Data below below:

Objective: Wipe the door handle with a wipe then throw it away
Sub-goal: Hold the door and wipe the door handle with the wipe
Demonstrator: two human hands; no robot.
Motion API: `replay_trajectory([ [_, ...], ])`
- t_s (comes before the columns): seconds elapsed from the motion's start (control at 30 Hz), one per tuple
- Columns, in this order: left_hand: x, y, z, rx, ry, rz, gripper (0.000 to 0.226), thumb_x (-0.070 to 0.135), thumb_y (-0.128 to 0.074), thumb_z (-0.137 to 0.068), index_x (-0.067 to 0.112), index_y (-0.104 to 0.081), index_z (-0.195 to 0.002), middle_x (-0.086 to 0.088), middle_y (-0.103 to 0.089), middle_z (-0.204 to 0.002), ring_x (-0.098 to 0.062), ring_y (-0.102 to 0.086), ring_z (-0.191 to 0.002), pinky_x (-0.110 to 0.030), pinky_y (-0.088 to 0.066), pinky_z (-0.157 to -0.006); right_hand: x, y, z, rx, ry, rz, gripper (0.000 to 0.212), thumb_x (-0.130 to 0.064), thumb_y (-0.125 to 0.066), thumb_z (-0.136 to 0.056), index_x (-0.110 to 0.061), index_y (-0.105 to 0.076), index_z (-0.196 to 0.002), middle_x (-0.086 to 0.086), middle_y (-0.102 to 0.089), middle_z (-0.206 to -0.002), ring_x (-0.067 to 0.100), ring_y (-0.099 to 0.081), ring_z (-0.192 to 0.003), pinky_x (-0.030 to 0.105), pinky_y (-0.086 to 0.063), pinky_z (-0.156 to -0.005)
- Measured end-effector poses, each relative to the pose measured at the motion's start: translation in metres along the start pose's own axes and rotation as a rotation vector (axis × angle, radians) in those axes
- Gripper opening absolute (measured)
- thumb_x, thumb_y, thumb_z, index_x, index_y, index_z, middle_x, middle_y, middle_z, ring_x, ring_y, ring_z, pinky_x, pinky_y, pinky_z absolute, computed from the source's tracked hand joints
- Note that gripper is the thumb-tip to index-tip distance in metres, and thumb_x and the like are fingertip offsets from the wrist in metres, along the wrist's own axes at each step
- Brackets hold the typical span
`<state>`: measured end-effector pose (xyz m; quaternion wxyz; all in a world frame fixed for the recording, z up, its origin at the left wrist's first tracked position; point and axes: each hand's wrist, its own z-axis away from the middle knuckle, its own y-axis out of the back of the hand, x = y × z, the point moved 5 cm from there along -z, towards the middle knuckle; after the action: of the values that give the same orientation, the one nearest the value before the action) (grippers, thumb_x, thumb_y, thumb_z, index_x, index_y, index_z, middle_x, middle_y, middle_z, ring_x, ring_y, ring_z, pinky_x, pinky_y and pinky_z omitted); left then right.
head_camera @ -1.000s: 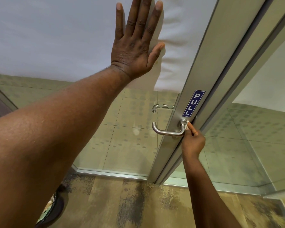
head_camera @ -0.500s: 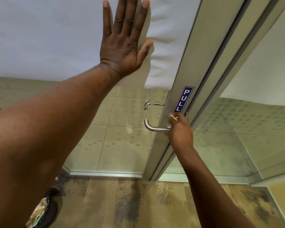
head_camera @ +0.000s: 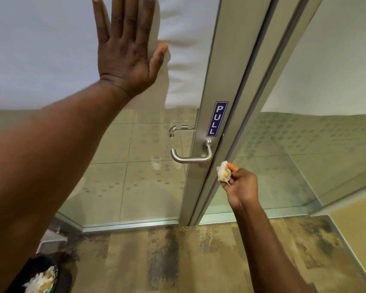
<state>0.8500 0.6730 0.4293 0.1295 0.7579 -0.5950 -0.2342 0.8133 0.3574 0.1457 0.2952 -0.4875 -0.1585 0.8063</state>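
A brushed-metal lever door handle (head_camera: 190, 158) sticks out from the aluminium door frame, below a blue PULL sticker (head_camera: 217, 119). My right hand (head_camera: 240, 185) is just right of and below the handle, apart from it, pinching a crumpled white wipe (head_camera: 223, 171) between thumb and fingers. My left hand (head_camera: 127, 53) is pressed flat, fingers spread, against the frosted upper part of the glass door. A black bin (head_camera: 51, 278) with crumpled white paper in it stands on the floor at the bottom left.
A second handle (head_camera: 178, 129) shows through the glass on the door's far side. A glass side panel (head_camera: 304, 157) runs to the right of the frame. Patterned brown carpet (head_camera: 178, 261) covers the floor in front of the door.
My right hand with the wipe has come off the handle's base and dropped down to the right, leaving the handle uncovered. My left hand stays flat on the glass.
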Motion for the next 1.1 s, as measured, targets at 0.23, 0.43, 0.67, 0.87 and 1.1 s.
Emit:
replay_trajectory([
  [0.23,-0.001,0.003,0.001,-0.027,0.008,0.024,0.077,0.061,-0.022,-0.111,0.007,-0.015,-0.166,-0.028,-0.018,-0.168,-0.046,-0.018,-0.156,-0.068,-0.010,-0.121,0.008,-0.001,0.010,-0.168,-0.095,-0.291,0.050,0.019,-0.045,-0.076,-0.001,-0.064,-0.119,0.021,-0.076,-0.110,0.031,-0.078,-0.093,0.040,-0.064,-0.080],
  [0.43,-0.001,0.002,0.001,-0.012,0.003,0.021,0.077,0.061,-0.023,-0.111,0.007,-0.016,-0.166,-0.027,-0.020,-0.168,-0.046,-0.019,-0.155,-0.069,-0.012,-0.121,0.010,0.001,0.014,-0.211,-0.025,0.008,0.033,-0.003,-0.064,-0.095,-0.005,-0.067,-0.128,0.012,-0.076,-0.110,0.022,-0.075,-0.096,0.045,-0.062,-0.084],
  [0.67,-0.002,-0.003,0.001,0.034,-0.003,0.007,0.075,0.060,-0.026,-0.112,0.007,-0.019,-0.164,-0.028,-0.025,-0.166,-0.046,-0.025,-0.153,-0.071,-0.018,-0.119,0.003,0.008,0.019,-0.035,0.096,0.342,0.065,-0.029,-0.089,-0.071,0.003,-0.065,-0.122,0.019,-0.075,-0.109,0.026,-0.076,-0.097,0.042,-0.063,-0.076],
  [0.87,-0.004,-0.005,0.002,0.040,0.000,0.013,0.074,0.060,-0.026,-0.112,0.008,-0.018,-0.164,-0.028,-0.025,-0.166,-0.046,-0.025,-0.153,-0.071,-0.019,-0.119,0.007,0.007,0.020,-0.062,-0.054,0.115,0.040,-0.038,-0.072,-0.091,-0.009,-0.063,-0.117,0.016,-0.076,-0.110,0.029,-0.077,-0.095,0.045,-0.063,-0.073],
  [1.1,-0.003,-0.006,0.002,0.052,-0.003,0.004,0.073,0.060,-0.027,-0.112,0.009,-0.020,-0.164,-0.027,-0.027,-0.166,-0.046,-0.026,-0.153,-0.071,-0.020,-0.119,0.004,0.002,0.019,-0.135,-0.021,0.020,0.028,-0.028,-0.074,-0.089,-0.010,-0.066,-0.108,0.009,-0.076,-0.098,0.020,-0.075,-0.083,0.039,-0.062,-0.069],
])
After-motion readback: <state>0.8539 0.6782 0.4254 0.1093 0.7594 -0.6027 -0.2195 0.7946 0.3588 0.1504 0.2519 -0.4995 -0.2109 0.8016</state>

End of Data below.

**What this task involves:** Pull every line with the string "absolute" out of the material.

**Completed exercise:**
- Gripper opening absolute (measured)
- thumb_x, thumb_y, thumb_z, index_x, index_y, index_z, middle_x, middle_y, middle_z, ring_x, ring_y, ring_z, pinky_x, pinky_y, pinky_z absolute, computed from the source's tracked hand joints

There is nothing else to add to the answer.